Bette, in replacing her Leaf, is impressed with the Leaf’s new redesign, less impressed by the lack of incentives to lease it. And with the lack of incentives, she’s casting around for alternatives. I suggested the Niro Plug-in as a viable way to enjoy the minimal carbon footprint of a true EV, while having – obviously – no range anxiety. In actually driving the Niro Bette came away liking its package while not loving its drivability.
Accustomed to the immediacy of her Leaf (admittedly, she didn’t drive the Niro in its EV mode, as at that point I didn’t have a convenient way of recharging it), she didn’t find that immediacy when the Niro was propelled by its 1.6 liter, gasoline powertrain.

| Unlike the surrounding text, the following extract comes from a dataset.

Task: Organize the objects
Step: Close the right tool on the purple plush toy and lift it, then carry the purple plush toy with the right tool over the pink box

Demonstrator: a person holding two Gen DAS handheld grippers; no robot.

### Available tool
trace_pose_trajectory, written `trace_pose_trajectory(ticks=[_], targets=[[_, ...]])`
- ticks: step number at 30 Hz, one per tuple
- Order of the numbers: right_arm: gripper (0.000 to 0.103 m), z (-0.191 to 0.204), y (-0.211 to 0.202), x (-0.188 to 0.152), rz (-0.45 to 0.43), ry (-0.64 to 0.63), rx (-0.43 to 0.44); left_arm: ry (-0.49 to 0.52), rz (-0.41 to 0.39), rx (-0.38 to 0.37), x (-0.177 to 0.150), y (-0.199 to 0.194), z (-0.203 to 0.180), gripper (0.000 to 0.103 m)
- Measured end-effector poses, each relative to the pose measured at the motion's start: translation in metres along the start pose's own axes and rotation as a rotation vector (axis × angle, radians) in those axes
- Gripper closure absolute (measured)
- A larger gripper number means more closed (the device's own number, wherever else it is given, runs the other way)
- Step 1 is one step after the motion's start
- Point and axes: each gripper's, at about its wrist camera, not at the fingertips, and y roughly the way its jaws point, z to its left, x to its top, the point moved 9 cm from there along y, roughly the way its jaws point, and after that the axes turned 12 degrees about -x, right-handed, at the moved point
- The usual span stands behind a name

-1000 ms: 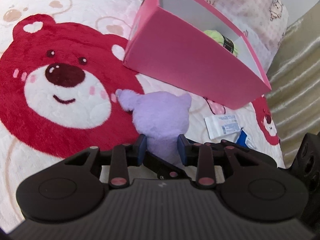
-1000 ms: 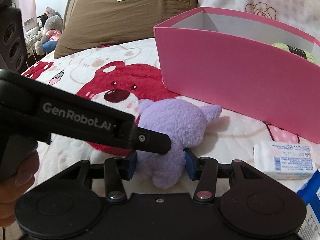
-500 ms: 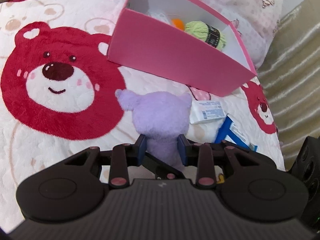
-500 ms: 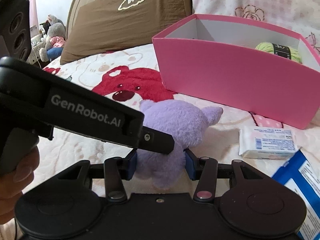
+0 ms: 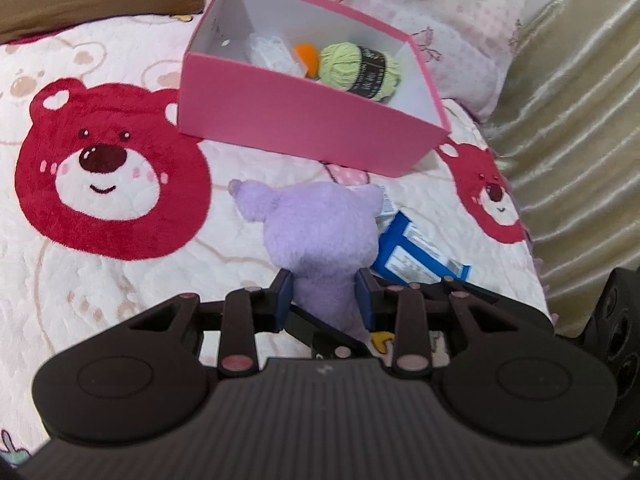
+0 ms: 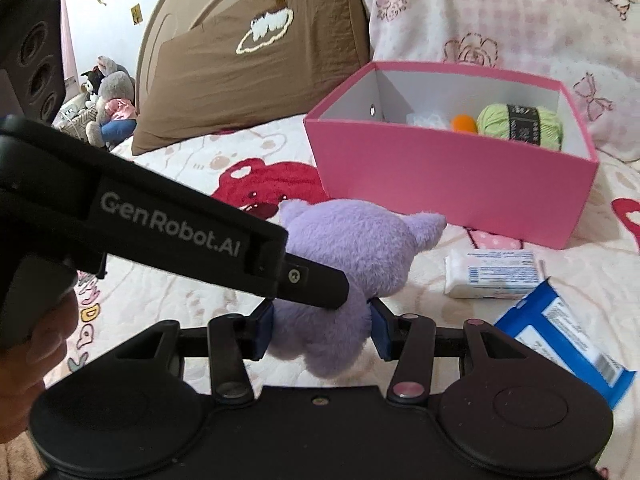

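A white quilt (image 5: pixel 120 300) printed with red bears is covering the bed. A large red bear face (image 5: pixel 108 168) is showing at the left of the left wrist view, a smaller one (image 5: pixel 494 196) near the right edge. A brown pillow (image 6: pixel 248 76) with a white embroidered motif is leaning at the head of the bed, a pink floral pillow (image 6: pixel 500 12) lying beside it. A beige curtain (image 5: pixel 580 120) is hanging at the right. Stuffed toys (image 6: pixel 108 100) are sitting far off beyond the bed.

Both wrist cameras look along their fingers, close over the purple plush toy (image 5: pixel 320 236), toward the pink box (image 6: pixel 452 176) they share.
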Motion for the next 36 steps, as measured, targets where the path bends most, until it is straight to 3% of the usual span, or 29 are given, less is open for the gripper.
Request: trace_pose_trajectory(ticks=[17, 36], targets=[[0.049, -0.022, -0.057, 0.011, -0.077, -0.011, -0.026, 0.073, -0.009, -0.002, 0.008, -0.010, -0.062, 0.072], [0.049, -0.044, -0.069, 0.058, -0.100, 0.009, -0.005, 0.120, -0.025, -0.011, 0.061, -0.021, -0.095, 0.070]])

Like most things in the evaluation process, becoming accustomed to a car’s attributes (or lack of same) takes more than the first 15 minutes of a demo drive. We like the Niro’s nimble footprint and feel, but also like the immediacy of instant torque available from most EVs.
Our test Niro Plug-in, delivered to us in EX Premium trim, came with as many bells and whistles as you’d expect for an under $40K price point. The leather-covered seating is perfectly packaged for four adults – even real adults – and its almost 20 cubic feet of luggage capacity with the rear seat up should meet most needs, whether running to Target or Telluride. And while its lack of available all-wheel drive may give pause to a Colorado customer, a good set of winter treads will prove effective in areas where all-wheel drive – without winter rubber – just spins.
Finally, of course, is the cost. At a window – with all of the ‘Premium’ goodness, carpeted mats and destination – of just under $36K, Kia’s Niro seems somewhat dear. But consider the Federal tax credit of $4,500 and you have a 45 mile-per-gallon plug-in for just over $30K. And that, ladies and gentlemen, is a deal. Of course, while we know it’s a deal…we don’t know if Kia dealers know.